• Work instruction: Within the records below, reproduce without change the lines from the line that has "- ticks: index" through the line that has "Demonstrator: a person", and only those.

#### Task inputs ####

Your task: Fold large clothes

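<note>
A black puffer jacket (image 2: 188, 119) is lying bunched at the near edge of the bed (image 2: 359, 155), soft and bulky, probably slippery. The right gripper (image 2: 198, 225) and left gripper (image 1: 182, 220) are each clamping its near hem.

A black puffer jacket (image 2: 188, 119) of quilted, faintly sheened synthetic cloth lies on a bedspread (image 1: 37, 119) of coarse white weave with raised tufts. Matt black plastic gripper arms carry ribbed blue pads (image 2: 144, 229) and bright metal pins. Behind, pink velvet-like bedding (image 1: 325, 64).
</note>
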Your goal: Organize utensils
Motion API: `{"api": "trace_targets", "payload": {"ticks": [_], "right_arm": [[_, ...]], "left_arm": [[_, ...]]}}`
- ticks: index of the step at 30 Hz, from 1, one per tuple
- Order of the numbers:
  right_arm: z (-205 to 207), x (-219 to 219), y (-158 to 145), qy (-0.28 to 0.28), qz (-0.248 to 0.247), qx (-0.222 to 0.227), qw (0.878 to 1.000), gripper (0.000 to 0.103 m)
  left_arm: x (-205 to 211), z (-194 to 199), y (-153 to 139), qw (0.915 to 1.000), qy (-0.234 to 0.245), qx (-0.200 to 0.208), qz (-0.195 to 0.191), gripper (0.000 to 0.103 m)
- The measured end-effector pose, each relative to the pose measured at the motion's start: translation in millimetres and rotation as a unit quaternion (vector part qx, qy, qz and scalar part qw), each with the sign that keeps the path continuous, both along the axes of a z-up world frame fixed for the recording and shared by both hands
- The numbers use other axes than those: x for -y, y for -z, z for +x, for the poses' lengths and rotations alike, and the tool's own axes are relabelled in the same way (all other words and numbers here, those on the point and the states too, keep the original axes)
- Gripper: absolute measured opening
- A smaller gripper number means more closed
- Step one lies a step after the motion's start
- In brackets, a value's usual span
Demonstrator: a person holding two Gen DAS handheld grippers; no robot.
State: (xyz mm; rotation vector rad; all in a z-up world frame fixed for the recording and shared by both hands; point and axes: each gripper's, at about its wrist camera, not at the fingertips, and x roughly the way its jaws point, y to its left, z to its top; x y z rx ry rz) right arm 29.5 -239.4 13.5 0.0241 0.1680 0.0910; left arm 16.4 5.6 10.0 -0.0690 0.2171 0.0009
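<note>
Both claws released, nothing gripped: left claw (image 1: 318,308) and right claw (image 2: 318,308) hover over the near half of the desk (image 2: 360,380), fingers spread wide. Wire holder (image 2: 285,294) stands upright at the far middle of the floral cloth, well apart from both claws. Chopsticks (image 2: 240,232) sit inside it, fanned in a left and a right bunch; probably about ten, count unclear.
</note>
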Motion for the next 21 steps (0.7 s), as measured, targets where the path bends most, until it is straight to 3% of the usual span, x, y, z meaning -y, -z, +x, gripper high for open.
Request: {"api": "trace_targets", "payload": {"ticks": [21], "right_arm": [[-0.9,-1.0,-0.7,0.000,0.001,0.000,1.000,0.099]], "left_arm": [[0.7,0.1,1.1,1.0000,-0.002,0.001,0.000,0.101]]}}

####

• Written answer:
- ticks: index of the step at 30 Hz, from 1, one per tuple
- Order of the numbers:
  right_arm: z (-205 to 207), x (-219 to 219), y (-158 to 145), qy (-0.28 to 0.28), qz (-0.248 to 0.247), qx (-0.222 to 0.227), qw (0.878 to 1.000), gripper (0.000 to 0.103 m)
  left_arm: x (-205 to 211), z (-194 to 199), y (-153 to 139), qw (0.915 to 1.000), qy (-0.234 to 0.245), qx (-0.200 to 0.208), qz (-0.195 to 0.191), gripper (0.000 to 0.103 m)
- The measured end-effector pose, each relative to the pose measured at the motion's start: translation in millimetres and rotation as a unit quaternion (vector part qx, qy, qz and scalar part qw), each with the sign that keeps the path continuous, both along the axes of a z-up world frame fixed for the recording and shared by both hands
- The numbers use other axes than those: x for -y, y for -z, z for +x, for the poses' lengths and rotations alike, and the tool's own axes are relabelled in the same way (all other words and numbers here, those on the point and the states too, keep the original axes)
- Gripper: absolute measured opening
- A smaller gripper number means more closed
- Step one lies a step after the motion's start
- In brackets, a value's usual span
Demonstrator: a person holding two Gen DAS handheld grippers; no robot.

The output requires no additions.